Tubuhnya lebih ramping dari terakhir Gustira lihat, tulang tangannya menonjol, jemarinya mengecil. Tatapannya lemah juga hampa, tak ada gairah dalam jiwanya. Tinggal di dalam penjara dengan vonis hukuman mati pasti membuatnya tertekan.
"Bu dengar dari Pak Jaka, ibu jarang menghabiskan makanan, makanannya kurang enak?" Astrid menulikan kuping, tidak berminat menjawab Gustira.
"Pergi!" usir Astrid lirih, memalingkan wajahnya yang sedang Gustira tatap.

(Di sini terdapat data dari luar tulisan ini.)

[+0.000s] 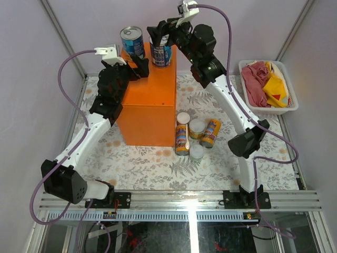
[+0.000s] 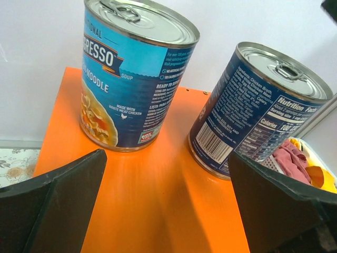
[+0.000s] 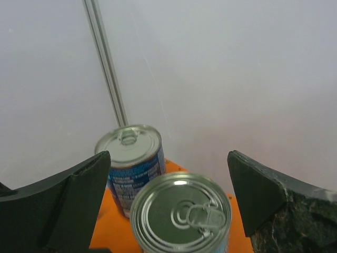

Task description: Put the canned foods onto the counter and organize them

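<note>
Top cam: the orange counter (image 1: 150,103) sits on the flowery table (image 1: 158,171). Two blue cans stand upright at its far end, the left can (image 1: 131,41) and the right can (image 1: 161,54), close together but not touching. The left gripper (image 1: 138,68) hangs over the counter just on the near side of the left can, with nothing in it. The right gripper (image 1: 158,32) is up at the right can; honestly can't tell from here if it's around the can or just above it. The other four cans (image 1: 195,136) are bunched on the table, right beside the counter's near right corner. A white basket (image 1: 244,67) with red and yellow cloths (image 1: 266,84) is off to the far right.

Left wrist cam: the left gripper (image 2: 166,158) is spread wide, with only bare orange counter (image 2: 158,211) between the fingers. Both cans stand ahead of the tips: the left can (image 2: 131,74) with the soup picture, the right can (image 2: 258,110) showing its barcode.

Right wrist cam: the right gripper (image 3: 168,155) is wide apart too. It's looking down on the right can (image 3: 180,213), whose pull-tab top sits between the fingers with gaps on both sides. The left can (image 3: 131,158) is behind it, by the wall.
</note>
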You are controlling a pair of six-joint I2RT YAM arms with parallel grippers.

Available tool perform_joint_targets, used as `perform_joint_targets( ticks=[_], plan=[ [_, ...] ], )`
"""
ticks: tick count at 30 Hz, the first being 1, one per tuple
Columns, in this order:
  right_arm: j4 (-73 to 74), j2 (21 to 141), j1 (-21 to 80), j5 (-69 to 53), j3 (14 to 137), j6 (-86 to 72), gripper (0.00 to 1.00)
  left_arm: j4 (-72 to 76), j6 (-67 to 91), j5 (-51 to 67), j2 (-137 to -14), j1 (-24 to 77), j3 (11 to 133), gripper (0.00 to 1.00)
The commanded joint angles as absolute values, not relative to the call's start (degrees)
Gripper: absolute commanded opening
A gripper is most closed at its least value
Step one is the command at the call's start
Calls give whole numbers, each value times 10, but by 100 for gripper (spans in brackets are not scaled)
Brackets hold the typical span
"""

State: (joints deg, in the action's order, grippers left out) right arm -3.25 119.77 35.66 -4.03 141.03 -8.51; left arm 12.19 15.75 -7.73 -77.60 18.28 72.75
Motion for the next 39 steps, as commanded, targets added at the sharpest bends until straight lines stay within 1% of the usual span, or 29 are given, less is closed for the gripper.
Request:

Jangan memanggilnya Gustira jika tidak bisa mengatasi masalah karena dirinyalah sumber masalah.
"Bu Astrid nggak mau dengar cerita ku dan Lantra?!"
Mata bu Astrid bergerak, dia terlihat menunggu Gustira melanjutkan cerita. Gustira tersenyum simpul, memulai cerita dengan mengadukan kelakuan Lantra.
"Untungnya dulu aku anak panti, terbiasa mengurus adik-adik. Lantra seperti sepuluh bayi yang mengganggu hari ku, berisik, suka merengek dan sulit di atur." Keluhnya dengan nada menggebu-gebu.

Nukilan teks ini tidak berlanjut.